Plants travel the world in a variety of ways. Some making the journey to a new location have the potential to spread invasively, creating big problems in their new homes.

That's why Charles Bryson, a botanist at the USDA's Agricultural Research Service Crop Production Systems Research Unit in Stoneville, Mississippi, always has an eye out for the appearance of new and potentially invasive plants. When graduate student Lucas Majure brought him an unknown sedge that he found growing in several cemeteries on the far side of the state in Meridian, Bryson took notice when the small, grass-like plant turned out to be blue sedge (Carex breviculmus), an Asian and Australian native that was previously unknown in North America.

Some sleuthing revealed that, with the exception of some campsites used by transients and vagrants, the sedge seemed to be only found in or around four cemeteries in Meridian. How did it get there?

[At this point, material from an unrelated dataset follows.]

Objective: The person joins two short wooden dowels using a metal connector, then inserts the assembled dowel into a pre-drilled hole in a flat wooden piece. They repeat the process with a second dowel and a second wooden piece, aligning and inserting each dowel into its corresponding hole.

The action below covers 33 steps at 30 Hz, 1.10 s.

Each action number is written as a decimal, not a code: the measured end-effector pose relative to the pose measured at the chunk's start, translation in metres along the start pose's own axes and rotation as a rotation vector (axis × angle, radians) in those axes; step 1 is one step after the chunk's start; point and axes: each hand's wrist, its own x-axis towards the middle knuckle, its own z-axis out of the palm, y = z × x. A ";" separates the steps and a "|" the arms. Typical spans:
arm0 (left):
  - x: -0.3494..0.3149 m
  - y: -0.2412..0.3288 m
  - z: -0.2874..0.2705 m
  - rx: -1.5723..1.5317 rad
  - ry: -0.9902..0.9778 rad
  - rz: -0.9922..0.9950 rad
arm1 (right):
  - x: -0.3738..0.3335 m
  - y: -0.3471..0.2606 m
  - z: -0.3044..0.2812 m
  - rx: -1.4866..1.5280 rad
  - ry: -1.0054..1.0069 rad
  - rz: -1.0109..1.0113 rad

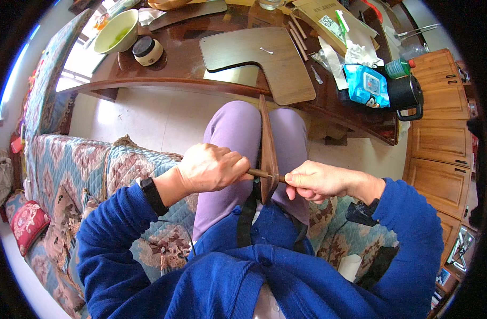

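A flat wooden board [267,154] stands on edge over my lap, seen nearly edge-on between my knees. A thin brown wooden rod [260,173] shows on both sides of it near its lower end. Whether this is one rod through the board or two pieces, I cannot tell. My left hand [214,167] is wrapped round the rod on the left side, knuckles up. On the right side, my right hand [322,181] pinches the rod between thumb and fingers, close to the board. Neither palm can be seen.
Ahead stands a dark glossy table [182,58] with an L-shaped wooden panel [286,58], several wooden rods [298,38], a blue wipes pack [366,86], a black mug [405,93], a lidded jar [147,51] and a pale green bowl [117,33]. A patterned sofa [78,165] lies beneath me.
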 end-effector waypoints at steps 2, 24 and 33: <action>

It turns out that one of the cemeteries is Rose Hill Cemetery, the final resting spot for Emil Mitchell and Kelly Mitchell, reputed to be the King and Queen of the Gypsies in the United States. Their grave site has become a draw for visitors from around the world, who leave various offerings at the graves. Bryson speculates that seeds of the sedge trapped in a visitor's clothing may have been deposited at the grave site or were contained in the soil of plants left at the graves as gifts. Plants may have hitchhiked to the other cemeteries on workers' clothing or lawn care equipment.

For now, Bryson is keeping a close eye on the blue sedge, which is considered a weed in Asia. ″We could be looking at another headache for the lawn and turf world,″ he cautions. This botanical traveler may just have a gypsy's urge to wander further.